Diet and drugs and the impact on fertility
Diet is an important factor in fertility. Some vitamins and minerals (especially vitamin C, zinc and selenium) are known to be important factors in the production of sperm. Generally a diet low in fat with plenty of fruit and vegetables is recommended. It is also important that proper nutrition is taken and that couples are not overweight. Ideally a woman’s Body Mass Index (BMI) should be between 20 and 25; more information about BMI is available below.
Body Mass Index (BMI)
The Body Mass Index (BMI) is used to check that weight is in the normal range for height. This is calculated by dividing the weight (in kilograms) by the square of the height (in metres):
BMI = Weight (Kg) / Height2 (M2)
The lower limit of normal BMI is 19 but, for fertility purposes, a lower limit of 20 is often advised since some fat is required for hormone production. The upper limit of normal BMI is 25 and all couples trying to conceive should aim for their BMI to be between 20 and 25. For the woman the best response to all treatments occurs when her BMI is between 20 and 25. Treatment, particularly drug therapy, is unlikely to be successful in women who are overweight.
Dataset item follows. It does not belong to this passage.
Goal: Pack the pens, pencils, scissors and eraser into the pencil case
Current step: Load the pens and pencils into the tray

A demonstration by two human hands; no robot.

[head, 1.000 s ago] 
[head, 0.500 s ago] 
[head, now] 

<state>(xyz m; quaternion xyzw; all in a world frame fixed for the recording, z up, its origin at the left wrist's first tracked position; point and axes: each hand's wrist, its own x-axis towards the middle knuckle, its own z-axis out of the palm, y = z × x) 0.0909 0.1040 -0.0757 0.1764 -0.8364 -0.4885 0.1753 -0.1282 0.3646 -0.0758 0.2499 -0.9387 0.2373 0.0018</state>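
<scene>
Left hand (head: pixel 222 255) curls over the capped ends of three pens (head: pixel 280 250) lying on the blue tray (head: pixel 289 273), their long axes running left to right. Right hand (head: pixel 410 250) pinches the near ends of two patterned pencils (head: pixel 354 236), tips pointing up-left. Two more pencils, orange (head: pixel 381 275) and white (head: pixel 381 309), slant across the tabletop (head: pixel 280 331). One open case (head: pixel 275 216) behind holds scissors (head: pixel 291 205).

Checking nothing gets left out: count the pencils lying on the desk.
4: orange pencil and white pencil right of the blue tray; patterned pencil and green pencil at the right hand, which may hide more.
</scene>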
Some drugs are also known to contribute to infertility. It is important if a patient is taking any therapeutic drugs that they inform a member of staff.
Drugs which are commonly taken for recreational purposes include tobacco (smoking), alcohol and, more rarely, substances such as marijuana and heroin. Tobacco and alcohol, although not illegal, have a detrimental effect on fertility and it is recommended that all patients who smoke stop. Drinkers are encouraged to regulate their habit and reduce alcohol intake to 2-3 units a week. Of the illegal drugs marijuana has been shown to significantly reduce testosterone levels in men and heroin abuse is linked to poor sperm motility.
It is unit policy not to treat patients known to be current drug abusers.